While attending to his noonday prayers, Peter is greeted by this repetitive vision of a giant sheet unfolding itself from heaven. The sheet, mind you, is filled with bugs, and birds, and livestock, and shellfish, and even reptiles (all of which, for Jewish believers and people not enjoying monkey brains in the Temple of Doom, aren’t kosher). Following his vision, Peter hears a voice “from heaven” commanding him to take and eat. This happens 3 times and concludes with a request for Peter to join some men from Caesarea and accompany them to the home of Cornelius, a Roman centurion.

Seems straightforward enough, as far as Biblical noonday visions are concerned.

Each time Peter hears the voice, he rebuffs with the words: “I have never eaten anything impure or unclean,” not because Peter isn’t a good sport, but rather, because he’s Jewish and understands his identity, his faith, and his politics, through the grumblings of his stomach.

Rabbi Hayim Halevy Donin, once famously remarked about the role kosher plays in the life of Jewish believers:

“The laws of kashrut elevate the simple act of eating into a religious ritual. The Jewish dinner table is often compared to the Temple altar in rabbinic literature. A Jew who observes the laws of kashrut cannot eat a meal without being reminded of the fact that he is a Jew.”

For the 1000 or so years leading up to this rooftop vision, Jews have been punished, tortured, killed, rooted out, and oppressed simply because their culture and faith presented a challenging (and occasionally dangerous) novelty to their ancient contemporaries. So, for Peter to be invited by the very God in who’s name he had ordained his diet, to reject these practices in the face of a widening and more inclusive spirit of hope and redemption in the world, it would be, in a word, hard to swallow.

Then, as now, a predominating belief was that the voice of God has already said its peace when it comes to how we are to live and move and have our being in the world. We have no need of fresh words, fresh interpretations, or fresh expressions.

There’s nothing new under the sun.

Or, if you like, our best days (and words and ideas) are behind us. 
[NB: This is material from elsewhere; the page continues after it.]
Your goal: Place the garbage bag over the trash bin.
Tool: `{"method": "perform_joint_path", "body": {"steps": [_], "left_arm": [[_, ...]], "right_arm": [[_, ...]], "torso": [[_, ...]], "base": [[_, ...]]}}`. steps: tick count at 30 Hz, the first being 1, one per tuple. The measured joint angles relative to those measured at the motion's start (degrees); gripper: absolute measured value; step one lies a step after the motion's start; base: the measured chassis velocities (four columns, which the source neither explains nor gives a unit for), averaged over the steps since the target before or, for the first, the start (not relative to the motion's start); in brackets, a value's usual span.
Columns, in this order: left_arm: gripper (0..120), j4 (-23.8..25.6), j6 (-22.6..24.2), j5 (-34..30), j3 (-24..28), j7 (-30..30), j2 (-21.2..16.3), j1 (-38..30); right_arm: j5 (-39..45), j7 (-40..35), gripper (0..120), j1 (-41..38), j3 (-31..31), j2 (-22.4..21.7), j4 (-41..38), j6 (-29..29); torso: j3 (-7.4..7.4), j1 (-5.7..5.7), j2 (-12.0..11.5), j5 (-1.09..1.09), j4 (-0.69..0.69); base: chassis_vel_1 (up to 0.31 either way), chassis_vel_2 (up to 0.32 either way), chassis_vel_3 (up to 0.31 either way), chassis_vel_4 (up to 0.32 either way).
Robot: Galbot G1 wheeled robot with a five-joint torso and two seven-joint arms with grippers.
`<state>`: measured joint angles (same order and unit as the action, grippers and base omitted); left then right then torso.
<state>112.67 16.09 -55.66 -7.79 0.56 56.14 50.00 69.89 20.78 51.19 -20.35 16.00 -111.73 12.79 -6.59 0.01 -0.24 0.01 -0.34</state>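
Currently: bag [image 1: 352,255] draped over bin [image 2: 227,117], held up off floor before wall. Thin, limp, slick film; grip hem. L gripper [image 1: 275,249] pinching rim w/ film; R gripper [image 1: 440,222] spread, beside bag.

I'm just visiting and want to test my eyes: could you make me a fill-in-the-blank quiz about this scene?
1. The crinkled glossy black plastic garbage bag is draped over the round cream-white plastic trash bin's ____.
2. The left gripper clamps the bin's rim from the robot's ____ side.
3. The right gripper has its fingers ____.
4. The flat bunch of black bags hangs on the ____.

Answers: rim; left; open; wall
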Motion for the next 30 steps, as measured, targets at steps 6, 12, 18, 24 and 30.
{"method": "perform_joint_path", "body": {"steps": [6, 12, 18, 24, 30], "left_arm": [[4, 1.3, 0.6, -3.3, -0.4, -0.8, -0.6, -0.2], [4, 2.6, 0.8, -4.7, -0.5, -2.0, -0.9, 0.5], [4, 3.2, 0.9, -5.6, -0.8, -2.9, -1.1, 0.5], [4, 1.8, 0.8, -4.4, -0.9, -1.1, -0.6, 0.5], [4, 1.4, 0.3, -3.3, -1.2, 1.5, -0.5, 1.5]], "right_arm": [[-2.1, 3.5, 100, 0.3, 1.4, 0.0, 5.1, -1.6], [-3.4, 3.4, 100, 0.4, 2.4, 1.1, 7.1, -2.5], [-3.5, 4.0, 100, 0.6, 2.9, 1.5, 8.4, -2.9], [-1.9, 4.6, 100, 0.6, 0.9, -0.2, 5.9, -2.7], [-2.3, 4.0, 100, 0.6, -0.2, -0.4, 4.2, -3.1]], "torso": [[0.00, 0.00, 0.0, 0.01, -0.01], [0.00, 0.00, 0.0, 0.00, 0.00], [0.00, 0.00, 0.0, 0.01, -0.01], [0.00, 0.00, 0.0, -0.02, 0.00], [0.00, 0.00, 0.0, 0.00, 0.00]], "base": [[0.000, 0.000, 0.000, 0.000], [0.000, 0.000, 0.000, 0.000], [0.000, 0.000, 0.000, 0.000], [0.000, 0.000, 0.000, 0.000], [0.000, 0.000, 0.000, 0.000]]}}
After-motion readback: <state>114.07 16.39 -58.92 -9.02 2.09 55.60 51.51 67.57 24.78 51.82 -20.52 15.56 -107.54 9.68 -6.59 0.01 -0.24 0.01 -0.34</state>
But then we encounter a mystical sheet filled with BBQ, or hear a voice, or learn a name, or fall in love, or move away, or find truth, or lose someone close to us, all of which have a way of confusingly reminding us that:

“what God has made clean, you must not call profane”. 
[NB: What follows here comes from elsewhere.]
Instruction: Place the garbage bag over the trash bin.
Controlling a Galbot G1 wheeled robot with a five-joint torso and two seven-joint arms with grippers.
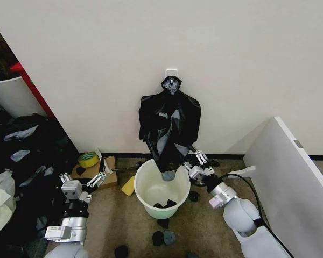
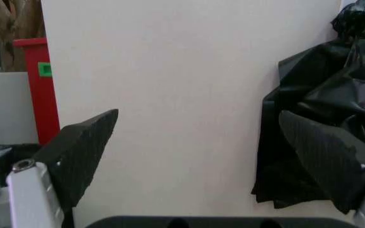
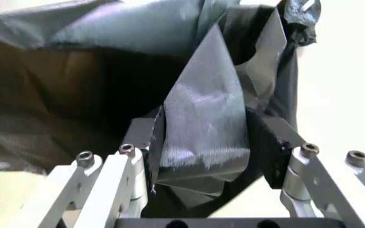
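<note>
Against the wall, the bunch of black bags (image 1: 169, 126) hangs from a white hook (image 1: 171, 71) straight over the trash bin (image 1: 161, 188), which stands on the floor (image 1: 204, 236) near the wall's foot. Your right gripper (image 1: 192, 167) is up at the bin's far-right rim, and the right wrist view shows its jaws partly spread around a hanging fold of the garbage bag (image 3: 201, 123), the film lying between the pads but not yet clearly pinched.

To do this pick well, judge the fold centred before you close, so you catch one layer rather than a wad of several; a thin glossy sheet like this will likely slip if only its edge is nipped. Pull down and away from the hook gently, since the bunch may come with it.

Your left gripper (image 1: 95, 180) waits wide open, holding nothing, near the floor left of the bin, facing the wall.

Hard to make out: which layer in the fold belongs to the one bag you want, and where its mouth opens. Dark scraps sit in the bin's bottom and on the floor in front; what they are cannot be told. The bin's lower part is cut off by its own rim from the head view.
</note>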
In the recovery community there’s a phrase that helps addicts find structure and footing in a newly sober world where they’re constantly bombarded by the fact that who they were and what they did has left a wide scar on the universe. Instead of being mired in and paralyzed by the depth and width of the pain they’ve left behind, they are invited to repeat a phrase over and over in order to bring necessary healing (and sobriety) to the day in front of them:

“what’s the next right thing?”

The past is what it is. It shapes who we are, how we are, and sometimes where we are, but one thing it isn’t, is the future. And when we effectively close ourselves off to the continually widening, deepening, and including love of God in this world and the world to come, we are participating in the most ancient and insidious form of heresy:

Idolatry.

Which is simply an unwillingness to keep asking: “what’s the next right thing?”

Because, friends, contrary to what you may have heard, your belief in God isn’t a cemented position of certainty (sometimes myopically) clung to in the face of ever-changing realities in order to secure a place in the great beyond. Instead, belief is a militantly selfless trust that God shows no favoritism when it comes to redemption, and in response to this divine generosity, neither do we.

Put another way: God is always ahead of us, pulling, prodding, pleading, and preparing us for a world where love, even if it’s ignored, rejected, oppressed, alien, weird, gay, executed, feminine, republican, black, middle-class, or covered in pork,

wins at the end of this story.

So, until that world is this one, keep eating, keep asking, and keep listening, because our best days are ahead of us.